Пройдя через старинный пассаж, Русинов оказался на переходном мосту через речку Уж, обернулся и увидел странные буквы, похожие на грузинские, которые после некоторого усилия сложились в надпись: «Ресторан “Верховина”». И тут ему снова вспомнилось то долгое лето, когда Ужгород был наводнен киношниками-итальянцами.

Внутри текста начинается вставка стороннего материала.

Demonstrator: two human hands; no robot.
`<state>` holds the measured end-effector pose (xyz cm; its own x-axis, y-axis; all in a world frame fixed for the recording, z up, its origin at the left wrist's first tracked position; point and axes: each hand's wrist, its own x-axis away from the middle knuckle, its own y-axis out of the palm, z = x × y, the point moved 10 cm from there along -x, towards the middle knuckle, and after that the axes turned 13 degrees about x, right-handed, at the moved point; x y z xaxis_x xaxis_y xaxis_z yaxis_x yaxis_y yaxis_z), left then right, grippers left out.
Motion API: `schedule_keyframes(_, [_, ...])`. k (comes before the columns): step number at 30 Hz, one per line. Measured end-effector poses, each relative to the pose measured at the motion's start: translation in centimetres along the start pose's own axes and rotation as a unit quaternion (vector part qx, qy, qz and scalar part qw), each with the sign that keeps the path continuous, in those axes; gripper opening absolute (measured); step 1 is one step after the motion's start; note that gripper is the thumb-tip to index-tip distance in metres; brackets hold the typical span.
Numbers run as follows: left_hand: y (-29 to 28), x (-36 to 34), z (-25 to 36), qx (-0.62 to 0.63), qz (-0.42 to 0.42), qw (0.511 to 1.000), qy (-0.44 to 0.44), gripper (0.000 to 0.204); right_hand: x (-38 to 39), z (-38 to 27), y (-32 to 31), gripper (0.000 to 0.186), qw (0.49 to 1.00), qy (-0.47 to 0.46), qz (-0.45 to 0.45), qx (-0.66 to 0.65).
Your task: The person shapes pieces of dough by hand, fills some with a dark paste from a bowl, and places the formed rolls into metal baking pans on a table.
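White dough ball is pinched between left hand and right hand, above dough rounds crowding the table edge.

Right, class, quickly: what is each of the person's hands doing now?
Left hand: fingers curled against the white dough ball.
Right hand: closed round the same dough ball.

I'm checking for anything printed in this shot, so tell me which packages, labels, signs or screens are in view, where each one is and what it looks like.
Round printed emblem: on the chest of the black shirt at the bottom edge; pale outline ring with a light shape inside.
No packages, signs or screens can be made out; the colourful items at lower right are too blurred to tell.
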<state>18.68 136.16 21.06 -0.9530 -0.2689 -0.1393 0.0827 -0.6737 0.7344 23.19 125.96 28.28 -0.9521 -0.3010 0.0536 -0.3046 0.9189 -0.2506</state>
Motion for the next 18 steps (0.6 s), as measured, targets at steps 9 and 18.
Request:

Один из них, в ту пору самый главный итальянец, толстенький коротышка, похожий на всех евреев, вместе взятых, пошел однажды вечером в ресторан «Верховина», где пела тогда Люба, крупная блондинка-украинка. Пела как все, не лучше и не хуже, – про московских окон негасимый рвет, про ясные кремлевские звезды, про город Одессу и Черное море, про Богатьяновскую улицу. Толстенький итальянец был поражен в самое сердце. Оно пылало, его большое итальянское сердце, иль грандо куоре. Не от пива большое, как где-нибудь в Мюнхене, а просто от вместительности, от любвеобильности. Он полюбил ее, он совершал рыцарские безумства в местном валютном магазине «Каштан». Он не мог предложить ей руку, уже закованную в кандалы нерасторжимого в ту пору итальянского брака, но сердце, свое пылкое грандо куоре… Задача была теперь в том, чтобы провести ее в номер отеля, потому что прорезиненные плащи стояли стенкой у входа. Конечно, это было рискованно для Любы. Могли обрушиться на ее творчество, изъять из репертуара «московских окон негасимый свет», вообще попереть из кабака. Но она шла на это ради любви. Главное было – войти в отель. Как всегда, помогли каскадеро, славные югославские ребята, конники и трюкачи. Новый трюк был не сложнее всех прочих, предусмотренных сценарием, и так же оплачивался за счет фирмы. Любу втащили в отель через окно сортира. Любовь, проникшая через сортир, все равно любовь. Любовь побеждает смерть, как говаривал ранний буревестник, который уже тогда был посильнее, чем Фауст у Гете. Ромео и Люба. Любовь под вязами. Любовь под взглядами…
Русинов одернул воспоминание. А что у вас была за любовь, Сеня? Ваша законная любовь? Трое в одной лодке? Собаки не в счет. Трое в одной лужке (польские товарищи нам были ближе). Трое на одном лужке. И все же отчего только трое? Где гарантия, что вас не было пятеро? Но вернемся к нашей паре, к любви Ромео, к Ромео и Любови… Русинов видел Любу однажды на съемочной площадке. Она приехала туда в открытом итальянском автомобиле и собрала вокруг себя толпу вздыхающих женщин и актеров. Русинов затесался среди прочих. Он вздыхал, как и все, но делал вид, что собирает жизненный материал (он был вечный старьевщик на свалке жизни).
– В Москву едем, – говорила Люба скучающе, – Ромео меня везет Мавзолей показать. И Дворец съездов. У них там магазин называется «Березка». Как наш «Каштан», только выбор лучше. Ассортимент.